What you have to do: Print word for word the first line of the records below and every following line through the one containing "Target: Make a"; print nothing else.

Information provided:
* * * * * * * * *

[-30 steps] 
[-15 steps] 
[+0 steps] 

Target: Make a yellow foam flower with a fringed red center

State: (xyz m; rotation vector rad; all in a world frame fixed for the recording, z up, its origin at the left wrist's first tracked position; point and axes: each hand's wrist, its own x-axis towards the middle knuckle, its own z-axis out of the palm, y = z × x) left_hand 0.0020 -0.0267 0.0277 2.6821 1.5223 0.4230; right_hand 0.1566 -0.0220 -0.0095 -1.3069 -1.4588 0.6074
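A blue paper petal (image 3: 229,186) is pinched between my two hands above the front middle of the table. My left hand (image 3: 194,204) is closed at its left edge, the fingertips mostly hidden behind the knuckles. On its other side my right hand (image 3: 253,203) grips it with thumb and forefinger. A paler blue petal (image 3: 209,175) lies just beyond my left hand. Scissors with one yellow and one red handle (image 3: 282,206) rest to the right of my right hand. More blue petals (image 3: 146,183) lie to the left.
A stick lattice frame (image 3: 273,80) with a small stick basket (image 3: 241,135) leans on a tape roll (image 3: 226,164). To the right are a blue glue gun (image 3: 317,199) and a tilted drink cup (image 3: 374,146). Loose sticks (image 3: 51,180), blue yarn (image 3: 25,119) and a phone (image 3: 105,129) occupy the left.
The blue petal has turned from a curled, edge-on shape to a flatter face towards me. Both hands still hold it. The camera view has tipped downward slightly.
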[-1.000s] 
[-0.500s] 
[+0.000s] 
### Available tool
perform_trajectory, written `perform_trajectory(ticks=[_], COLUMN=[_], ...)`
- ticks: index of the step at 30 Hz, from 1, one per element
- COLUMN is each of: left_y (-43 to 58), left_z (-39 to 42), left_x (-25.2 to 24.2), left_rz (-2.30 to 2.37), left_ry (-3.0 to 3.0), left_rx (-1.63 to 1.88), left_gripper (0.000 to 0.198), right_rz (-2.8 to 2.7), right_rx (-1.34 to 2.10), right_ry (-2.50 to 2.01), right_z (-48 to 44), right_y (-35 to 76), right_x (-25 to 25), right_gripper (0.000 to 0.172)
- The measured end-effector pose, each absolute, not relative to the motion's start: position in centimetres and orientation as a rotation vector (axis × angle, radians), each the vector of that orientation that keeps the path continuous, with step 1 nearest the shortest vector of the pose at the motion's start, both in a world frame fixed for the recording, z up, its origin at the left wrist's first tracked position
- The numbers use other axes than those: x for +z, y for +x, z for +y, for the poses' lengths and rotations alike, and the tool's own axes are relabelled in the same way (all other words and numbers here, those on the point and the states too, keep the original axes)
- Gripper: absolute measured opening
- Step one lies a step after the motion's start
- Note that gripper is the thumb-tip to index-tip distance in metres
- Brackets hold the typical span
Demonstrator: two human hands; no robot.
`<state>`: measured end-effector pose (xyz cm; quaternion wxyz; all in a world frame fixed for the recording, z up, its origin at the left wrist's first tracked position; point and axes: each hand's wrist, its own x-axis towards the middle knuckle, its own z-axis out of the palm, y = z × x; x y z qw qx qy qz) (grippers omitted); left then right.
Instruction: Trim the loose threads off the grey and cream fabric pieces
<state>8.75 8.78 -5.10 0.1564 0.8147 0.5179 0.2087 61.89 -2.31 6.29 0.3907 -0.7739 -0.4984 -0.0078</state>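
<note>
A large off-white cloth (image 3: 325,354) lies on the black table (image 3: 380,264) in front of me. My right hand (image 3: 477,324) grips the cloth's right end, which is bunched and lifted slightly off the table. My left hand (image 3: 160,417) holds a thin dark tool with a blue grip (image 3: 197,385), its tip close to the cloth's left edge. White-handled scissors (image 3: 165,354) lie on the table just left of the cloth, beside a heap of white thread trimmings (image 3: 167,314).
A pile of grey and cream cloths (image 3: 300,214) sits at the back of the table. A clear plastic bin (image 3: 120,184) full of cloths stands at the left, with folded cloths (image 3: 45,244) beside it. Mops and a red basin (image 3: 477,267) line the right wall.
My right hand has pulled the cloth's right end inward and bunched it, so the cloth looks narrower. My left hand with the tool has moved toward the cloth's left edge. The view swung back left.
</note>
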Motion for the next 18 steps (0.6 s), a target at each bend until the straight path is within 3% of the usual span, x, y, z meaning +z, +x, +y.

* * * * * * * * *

Response to this exercise:
[-30 steps] 
[-15 steps] 
[+0 steps] 

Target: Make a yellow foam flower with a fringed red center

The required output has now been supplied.